§ **Work instruction**
From first line to last, give the records again word for word and omit the pictures.

:::::

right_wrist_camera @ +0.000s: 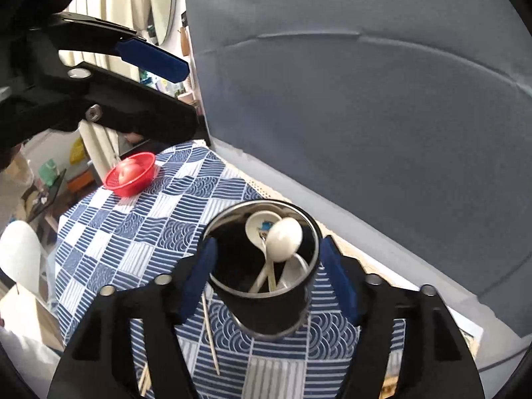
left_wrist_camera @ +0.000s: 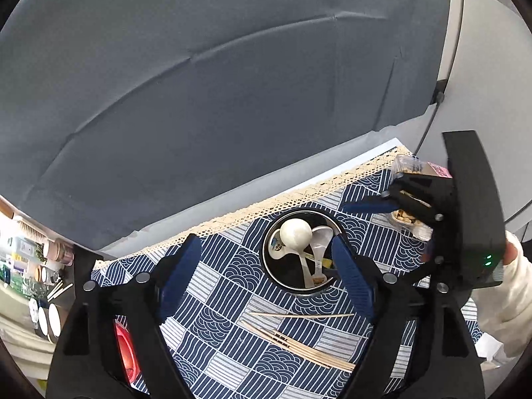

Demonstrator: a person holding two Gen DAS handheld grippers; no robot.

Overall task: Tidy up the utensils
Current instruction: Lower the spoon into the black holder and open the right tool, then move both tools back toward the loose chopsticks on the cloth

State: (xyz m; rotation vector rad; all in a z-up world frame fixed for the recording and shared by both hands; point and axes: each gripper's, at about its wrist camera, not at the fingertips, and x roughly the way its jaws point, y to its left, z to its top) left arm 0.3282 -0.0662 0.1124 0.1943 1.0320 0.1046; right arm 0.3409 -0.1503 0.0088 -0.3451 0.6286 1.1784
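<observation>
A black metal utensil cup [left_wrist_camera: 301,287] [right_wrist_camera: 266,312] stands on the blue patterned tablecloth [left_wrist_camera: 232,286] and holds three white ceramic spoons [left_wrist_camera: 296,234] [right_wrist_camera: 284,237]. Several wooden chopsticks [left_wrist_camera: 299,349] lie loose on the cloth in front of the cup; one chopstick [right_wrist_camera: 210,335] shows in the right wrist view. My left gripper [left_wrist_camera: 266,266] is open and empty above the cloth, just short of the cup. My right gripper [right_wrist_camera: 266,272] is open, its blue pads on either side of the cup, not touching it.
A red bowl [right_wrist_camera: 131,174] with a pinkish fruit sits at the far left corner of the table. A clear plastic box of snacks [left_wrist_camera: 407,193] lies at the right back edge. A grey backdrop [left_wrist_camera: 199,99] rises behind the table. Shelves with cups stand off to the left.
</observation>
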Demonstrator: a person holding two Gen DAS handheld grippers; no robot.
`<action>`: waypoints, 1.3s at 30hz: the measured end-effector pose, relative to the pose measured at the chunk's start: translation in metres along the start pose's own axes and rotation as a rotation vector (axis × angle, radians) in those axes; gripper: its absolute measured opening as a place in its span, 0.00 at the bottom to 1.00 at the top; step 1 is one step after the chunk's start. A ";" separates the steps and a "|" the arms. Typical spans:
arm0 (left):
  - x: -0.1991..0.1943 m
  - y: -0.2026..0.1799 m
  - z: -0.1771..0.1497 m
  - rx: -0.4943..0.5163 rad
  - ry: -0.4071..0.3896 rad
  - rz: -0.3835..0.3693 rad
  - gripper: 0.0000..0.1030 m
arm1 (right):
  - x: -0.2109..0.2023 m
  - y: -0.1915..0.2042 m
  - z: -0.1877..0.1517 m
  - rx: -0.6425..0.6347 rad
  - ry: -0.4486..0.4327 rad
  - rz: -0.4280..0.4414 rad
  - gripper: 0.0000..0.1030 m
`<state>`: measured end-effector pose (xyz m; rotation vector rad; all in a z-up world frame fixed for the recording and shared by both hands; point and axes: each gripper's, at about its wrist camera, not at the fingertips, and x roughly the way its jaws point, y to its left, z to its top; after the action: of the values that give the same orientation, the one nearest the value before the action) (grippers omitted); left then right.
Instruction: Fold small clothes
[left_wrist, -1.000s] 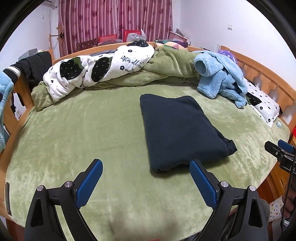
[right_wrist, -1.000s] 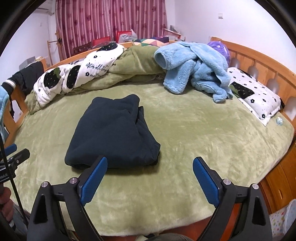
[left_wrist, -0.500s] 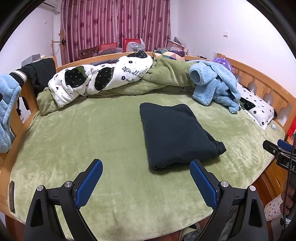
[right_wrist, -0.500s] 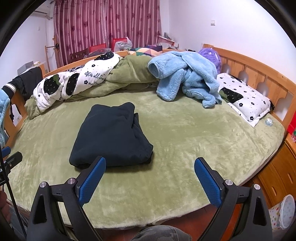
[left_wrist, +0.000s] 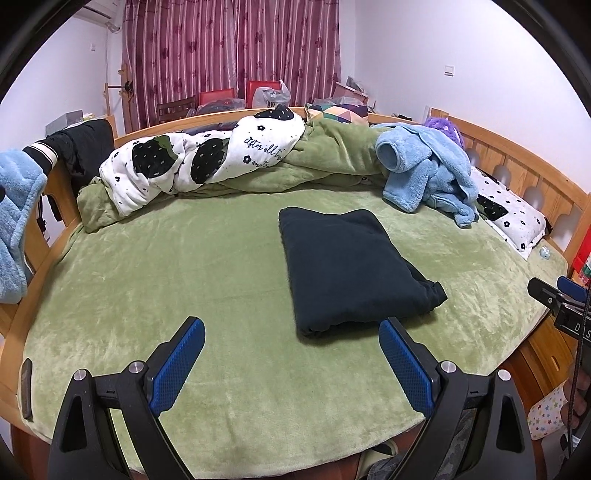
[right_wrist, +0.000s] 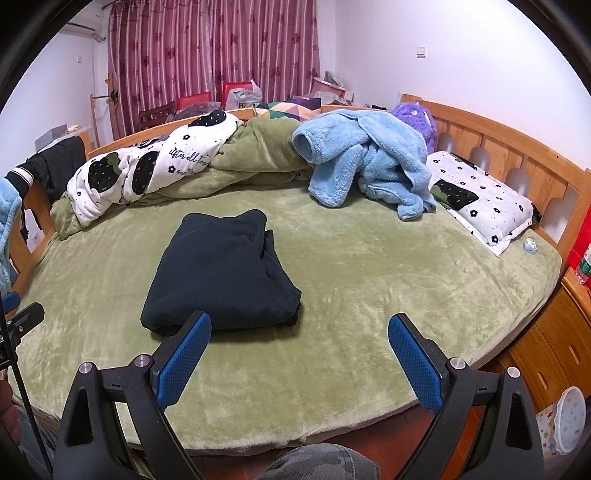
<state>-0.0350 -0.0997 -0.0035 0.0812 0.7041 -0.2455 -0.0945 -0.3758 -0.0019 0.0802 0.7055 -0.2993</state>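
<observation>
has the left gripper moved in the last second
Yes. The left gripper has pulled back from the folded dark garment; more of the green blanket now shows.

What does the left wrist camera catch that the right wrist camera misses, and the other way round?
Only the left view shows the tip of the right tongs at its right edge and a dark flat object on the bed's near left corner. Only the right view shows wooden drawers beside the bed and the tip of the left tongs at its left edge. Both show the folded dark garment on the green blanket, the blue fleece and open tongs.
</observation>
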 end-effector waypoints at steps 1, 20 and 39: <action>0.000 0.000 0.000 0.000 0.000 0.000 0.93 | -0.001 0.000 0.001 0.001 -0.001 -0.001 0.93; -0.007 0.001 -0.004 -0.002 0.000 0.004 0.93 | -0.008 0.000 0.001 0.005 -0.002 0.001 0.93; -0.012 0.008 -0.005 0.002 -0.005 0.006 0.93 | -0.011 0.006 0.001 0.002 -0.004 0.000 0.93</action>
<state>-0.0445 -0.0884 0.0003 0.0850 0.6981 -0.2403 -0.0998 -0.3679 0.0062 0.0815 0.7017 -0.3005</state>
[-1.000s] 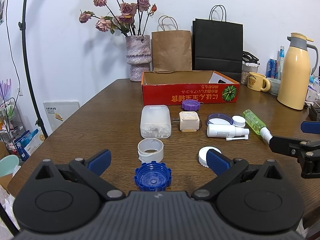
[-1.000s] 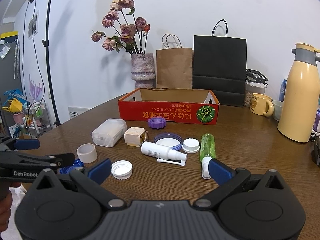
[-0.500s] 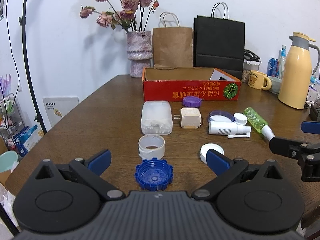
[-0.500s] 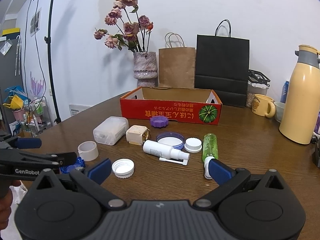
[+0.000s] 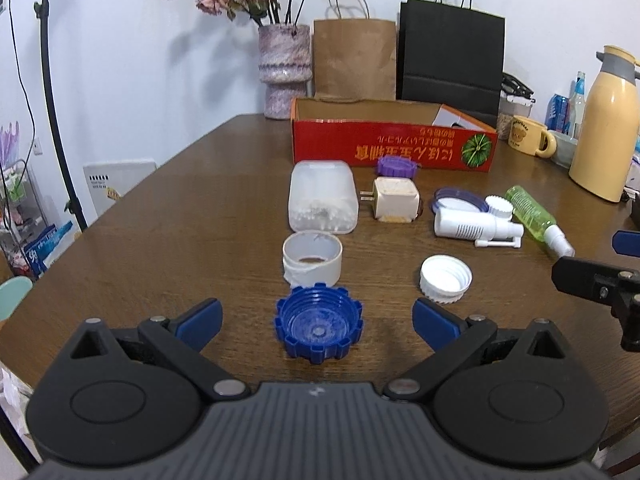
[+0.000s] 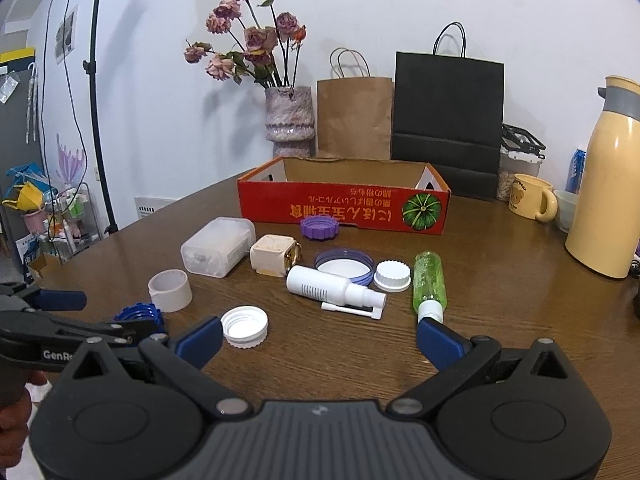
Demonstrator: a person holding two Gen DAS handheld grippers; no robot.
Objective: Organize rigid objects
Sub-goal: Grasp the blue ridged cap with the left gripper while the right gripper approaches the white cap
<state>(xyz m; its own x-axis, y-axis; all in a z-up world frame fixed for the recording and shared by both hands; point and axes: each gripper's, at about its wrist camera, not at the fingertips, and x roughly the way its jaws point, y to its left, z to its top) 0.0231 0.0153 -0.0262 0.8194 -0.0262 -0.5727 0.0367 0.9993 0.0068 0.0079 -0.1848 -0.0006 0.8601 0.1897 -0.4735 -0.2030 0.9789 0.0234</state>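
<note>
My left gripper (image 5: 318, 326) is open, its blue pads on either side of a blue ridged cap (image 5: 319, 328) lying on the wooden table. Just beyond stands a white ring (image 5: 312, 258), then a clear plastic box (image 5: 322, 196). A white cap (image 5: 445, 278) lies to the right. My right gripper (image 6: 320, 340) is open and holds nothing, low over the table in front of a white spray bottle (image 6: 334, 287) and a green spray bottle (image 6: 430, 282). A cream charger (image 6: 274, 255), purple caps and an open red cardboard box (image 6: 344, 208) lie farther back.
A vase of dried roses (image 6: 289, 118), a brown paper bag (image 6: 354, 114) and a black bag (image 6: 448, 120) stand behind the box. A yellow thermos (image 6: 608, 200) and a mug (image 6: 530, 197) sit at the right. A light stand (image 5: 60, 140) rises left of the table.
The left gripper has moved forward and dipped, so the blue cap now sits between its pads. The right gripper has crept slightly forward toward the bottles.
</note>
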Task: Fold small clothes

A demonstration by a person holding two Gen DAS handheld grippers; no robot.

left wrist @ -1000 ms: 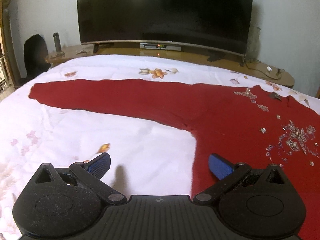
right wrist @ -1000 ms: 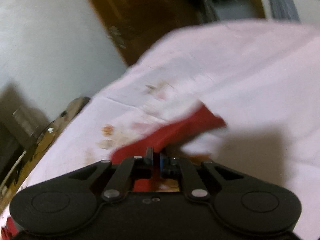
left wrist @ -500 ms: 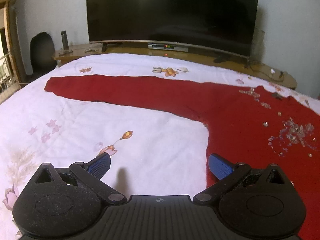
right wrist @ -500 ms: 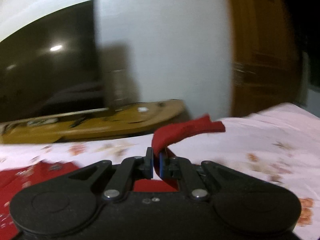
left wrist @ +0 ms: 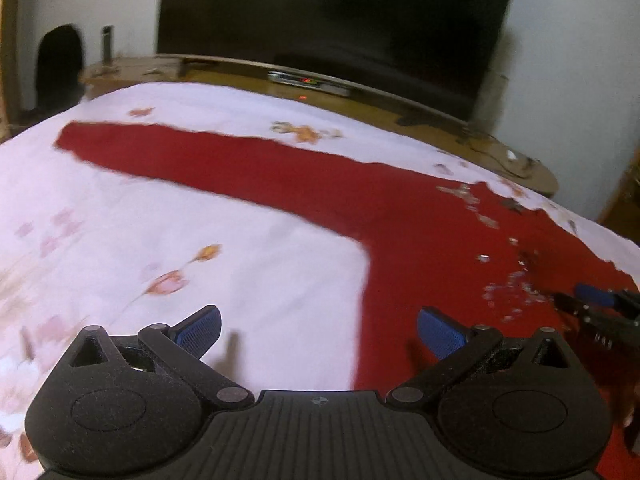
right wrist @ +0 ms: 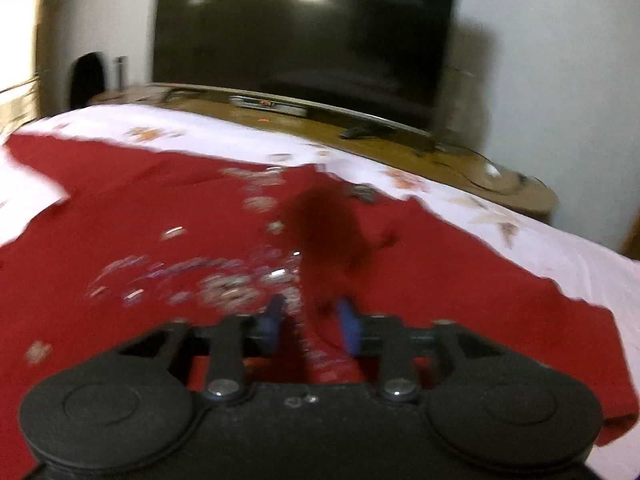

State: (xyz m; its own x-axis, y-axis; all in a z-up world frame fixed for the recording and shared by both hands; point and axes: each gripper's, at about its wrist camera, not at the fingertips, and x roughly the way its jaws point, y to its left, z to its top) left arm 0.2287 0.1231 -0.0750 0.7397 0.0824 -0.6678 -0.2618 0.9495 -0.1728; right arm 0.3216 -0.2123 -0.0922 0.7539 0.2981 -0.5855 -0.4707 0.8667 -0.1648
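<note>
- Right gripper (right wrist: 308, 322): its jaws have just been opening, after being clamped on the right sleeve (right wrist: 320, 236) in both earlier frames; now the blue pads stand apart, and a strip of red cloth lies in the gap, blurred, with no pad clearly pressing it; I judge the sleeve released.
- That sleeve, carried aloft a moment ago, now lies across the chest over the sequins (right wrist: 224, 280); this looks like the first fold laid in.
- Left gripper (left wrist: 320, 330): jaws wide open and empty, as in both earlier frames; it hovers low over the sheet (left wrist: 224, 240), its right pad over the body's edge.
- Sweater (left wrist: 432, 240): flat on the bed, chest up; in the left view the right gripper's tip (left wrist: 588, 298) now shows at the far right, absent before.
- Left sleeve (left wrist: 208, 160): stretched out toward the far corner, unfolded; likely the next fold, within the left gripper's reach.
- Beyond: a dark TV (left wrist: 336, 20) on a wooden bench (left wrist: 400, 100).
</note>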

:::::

§ **Your solution**
right_wrist_camera @ +0.000s: 
left_wrist_camera @ +0.000s: 

Demonstrator: a person holding two Gen DAS handheld grippers; no robot.

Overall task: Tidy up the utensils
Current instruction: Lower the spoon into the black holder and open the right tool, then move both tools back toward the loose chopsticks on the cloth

State: (xyz m; rotation vector rad; all in a z-up world frame fixed for the recording and shared by both hands; point and axes: each gripper's, at about its wrist camera, not at the fingertips, and x roughly the way its jaws point, y to its left, z to its top) left arm 0.3282 -0.0662 0.1124 0.1943 1.0320 0.1046; right arm 0.3409 -0.1503 0.0088 -0.3451 0.6286 1.1784
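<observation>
A black metal utensil cup [left_wrist_camera: 301,287] [right_wrist_camera: 266,312] stands on the blue patterned tablecloth [left_wrist_camera: 232,286] and holds three white ceramic spoons [left_wrist_camera: 296,234] [right_wrist_camera: 284,237]. Several wooden chopsticks [left_wrist_camera: 299,349] lie loose on the cloth in front of the cup; one chopstick [right_wrist_camera: 210,335] shows in the right wrist view. My left gripper [left_wrist_camera: 266,266] is open and empty above the cloth, just short of the cup. My right gripper [right_wrist_camera: 266,272] is open, its blue pads on either side of the cup, not touching it.
A red bowl [right_wrist_camera: 131,174] with a pinkish fruit sits at the far left corner of the table. A clear plastic box of snacks [left_wrist_camera: 407,193] lies at the right back edge. A grey backdrop [left_wrist_camera: 199,99] rises behind the table. Shelves with cups stand off to the left.
</observation>
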Demonstrator: a person holding two Gen DAS handheld grippers; no robot.
`<action>`: waypoints, 1.3s at 30hz: the measured end-effector pose, relative to the pose measured at the chunk's start: translation in metres along the start pose's own axes and rotation as a rotation vector (axis × angle, radians) in those axes; gripper: its absolute measured opening as a place in its span, 0.00 at the bottom to 1.00 at the top; step 1 is one step after the chunk's start. A ";" separates the steps and a "|" the arms. Typical spans:
arm0 (left):
  - x: -0.1991..0.1943 m
  - y: -0.2026..0.1799 m
  - z: -0.1771..0.1497 m
  - rx: -0.4943..0.5163 rad
  - ry: -0.4071..0.3896 rad
  - rz: -0.3835..0.3693 rad
  - gripper: 0.0000..0.1030 m
arm1 (right):
  - x: -0.2109..0.2023 m
  - y: -0.1915..0.2042 m
  - z: -0.1877..0.1517 m
  - rx: -0.6425..0.6347 rad
  - ry: -0.4486..0.4327 rad
  - rz: -0.4280..0.4414 rad
  - gripper: 0.0000..0.1030 m
`<state>`: measured end-effector pose (xyz m; rotation vector rad; all in a z-up world frame fixed for the recording and shared by both hands; point and axes: each gripper's, at about its wrist camera, not at the fingertips, and x roughly the way its jaws point, y to its left, z to its top; after the action: of the values that give the same orientation, the one nearest the value before the action) (grippers omitted); left then right.
Instruction: Fold small clothes
[left_wrist, -1.000s] 
[right_wrist, -1.000s] 
[left_wrist, -0.500s] 
[right_wrist, -0.500s] 
[left_wrist, +0.000s] 
[right_wrist, +0.000s] 
<state>-0.0350 -0.0997 -0.0035 0.0812 0.7041 -0.2455 -0.0945 -0.3758 -0.0019 0.0802 0.7055 -0.2993</state>
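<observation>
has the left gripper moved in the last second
Yes. The left gripper has pulled back from the folded dark garment; more of the green blanket now shows.

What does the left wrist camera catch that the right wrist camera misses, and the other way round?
Only the left view shows the tip of the right tongs at its right edge and a dark flat object on the bed's near left corner. Only the right view shows wooden drawers beside the bed and the tip of the left tongs at its left edge. Both show the folded dark garment on the green blanket, the blue fleece and open tongs.
</observation>
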 end-effector waypoints at steps 1, 20 and 39: <action>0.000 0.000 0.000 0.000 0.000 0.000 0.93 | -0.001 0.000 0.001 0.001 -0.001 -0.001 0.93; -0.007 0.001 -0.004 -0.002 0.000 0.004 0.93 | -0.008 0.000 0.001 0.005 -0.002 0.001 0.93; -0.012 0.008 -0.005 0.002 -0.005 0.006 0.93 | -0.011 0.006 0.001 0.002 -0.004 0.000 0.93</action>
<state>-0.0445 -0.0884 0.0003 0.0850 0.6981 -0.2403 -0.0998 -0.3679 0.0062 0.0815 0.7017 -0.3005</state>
[-1.000s] 
[-1.000s] 
[-0.500s] 
[-0.500s] 
[+0.000s] 
[+0.000s] 
Demonstrator: a person holding two Gen DAS handheld grippers; no robot.
Objective: Organize rigid objects
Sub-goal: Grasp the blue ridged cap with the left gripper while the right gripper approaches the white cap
<state>(xyz m; its own x-axis, y-axis; all in a z-up world frame fixed for the recording and shared by both hands; point and axes: each gripper's, at about its wrist camera, not at the fingertips, and x roughly the way its jaws point, y to its left, z to its top) 0.0231 0.0153 -0.0262 0.8194 -0.0262 -0.5727 0.0367 0.9993 0.0068 0.0079 -0.1848 -0.0006 0.8601 0.1897 -0.4735 -0.2030 0.9789 0.0234</state>
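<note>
My left gripper (image 5: 318, 326) is open, its blue pads on either side of a blue ridged cap (image 5: 319, 328) lying on the wooden table. Just beyond stands a white ring (image 5: 312, 258), then a clear plastic box (image 5: 322, 196). A white cap (image 5: 445, 278) lies to the right. My right gripper (image 6: 320, 340) is open and holds nothing, low over the table in front of a white spray bottle (image 6: 334, 287) and a green spray bottle (image 6: 430, 282). A cream charger (image 6: 274, 255), purple caps and an open red cardboard box (image 6: 344, 208) lie farther back.
A vase of dried roses (image 6: 289, 118), a brown paper bag (image 6: 354, 114) and a black bag (image 6: 448, 120) stand behind the box. A yellow thermos (image 6: 608, 200) and a mug (image 6: 530, 197) sit at the right. A light stand (image 5: 60, 140) rises left of the table.
The left gripper has moved forward and dipped, so the blue cap now sits between its pads. The right gripper has crept slightly forward toward the bottles.
</note>
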Task: Fold small clothes

A demonstration by a person holding two Gen DAS handheld grippers; no robot.

left wrist @ -1000 ms: 
right wrist @ -1000 ms: 
left wrist @ -500 ms: 
right wrist @ -500 ms: 
left wrist @ +0 ms: 
right wrist @ +0 ms: 

State: (xyz m; its own x-axis, y-axis; all in a z-up world frame fixed for the recording and shared by both hands; point and axes: each gripper's, at about its wrist camera, not at the fingertips, and x roughly the way its jaws point, y to its left, z to its top) left arm 0.2287 0.1231 -0.0750 0.7397 0.0824 -0.6678 -0.2618 0.9495 -0.1728; right arm 0.3216 -0.2123 -0.0922 0.7539 0.2981 -0.5855 -0.4707 0.8667 -0.1648
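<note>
- Right gripper (right wrist: 308, 322): its jaws have just been opening, after being clamped on the right sleeve (right wrist: 320, 236) in both earlier frames; now the blue pads stand apart, and a strip of red cloth lies in the gap, blurred, with no pad clearly pressing it; I judge the sleeve released.
- That sleeve, carried aloft a moment ago, now lies across the chest over the sequins (right wrist: 224, 280); this looks like the first fold laid in.
- Left gripper (left wrist: 320, 330): jaws wide open and empty, as in both earlier frames; it hovers low over the sheet (left wrist: 224, 240), its right pad over the body's edge.
- Sweater (left wrist: 432, 240): flat on the bed, chest up; in the left view the right gripper's tip (left wrist: 588, 298) now shows at the far right, absent before.
- Left sleeve (left wrist: 208, 160): stretched out toward the far corner, unfolded; likely the next fold, within the left gripper's reach.
- Beyond: a dark TV (left wrist: 336, 20) on a wooden bench (left wrist: 400, 100).
</note>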

No further work remains on the exercise.